Cells from the 42nd passage were enzymatically dissociated and plated on sanitized microscope slides for cultivation. Following a 48-hour incubation period, the adherent cells underwent a washing process with phosphate-buffered saline, immobilized using 4% paraformaldehyde solution for 15 min, allowed to dry in ambient air, and permeabilized with 0.5% Triton X-100 for 20 min. Sections of xenograft tumors and original neoplastic tissues were embedded in paraffin and subjected to overnight heating at 60 ℃.

The tissue samples underwent dewaxing, gradient alcohol hydration, and antigen retrieval utilizing the Autostainer Link 48 device from Dako. Afterwards, 3% hydrogen peroxide solution was added, followed by incubation at 37 ℃ for 15 min to inhibit peroxidase activity. Then, 100 µL of normal goat serum was dispensed dropwise, succeeded by a 15-minute incubation at 37 ℃ for blocking purposes.

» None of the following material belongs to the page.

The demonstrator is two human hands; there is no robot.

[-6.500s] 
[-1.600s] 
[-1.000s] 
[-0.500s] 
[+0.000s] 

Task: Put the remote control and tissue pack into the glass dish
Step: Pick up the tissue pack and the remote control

Primary antibody (Fuzhou Maixin ready-to-use antibodies [CK7, Cat#MAB-0828; CK20, Cat#MAB-0834; CDX2, Cat#MAB-1056; Ki-67, Cat#MAB-0672; E-cadherin, Cat#MAB-0738; Vimentin, Cat#MAB-0735; CEA, Cat#MAB-0852; CA19-9, Cat#MAB-0778]) was introduced to the cells and kept at 37 ℃ for 1 h. The DAB staining kit (Dako, Cat#K3468) was utilized for chromogenic development, succeeded by washing the cells under flowing water for 5 min. After counterstaining with hematoxylin, the samples underwent dehydration and xylene clearing, and neutral resin was employed to seal the coverslip. Subsequently, the slides were examined under a microscope.

Whole-genome resequencing (WGS) of DPC-X3 cells

Sequencing and data analysis were conducted at OE Biotech (Shanghai OE Biotech Co., Ltd). In short, genomic DNA was extracted from the DPC-X3 sample, and after passing the electrophoresis detection, the library was constructed. After the library construction was qualified, used a sequencer for dual end sequencing. After obtaining raw sequencing data from the sequencing machine, bioinformatics analysis was performed.

Statistical analyses

All statistical analyses were performed using the SPSS 26.0 software (IBM, Armonk, NY, USA). Data were expressed as mean ± standard deviation (SD). Student’s t-tests and Analysis of Variance (ANOVA) were used for two-group and multi-group comparisons, respectively. A p-value less than 0.05 was considered statistically significant.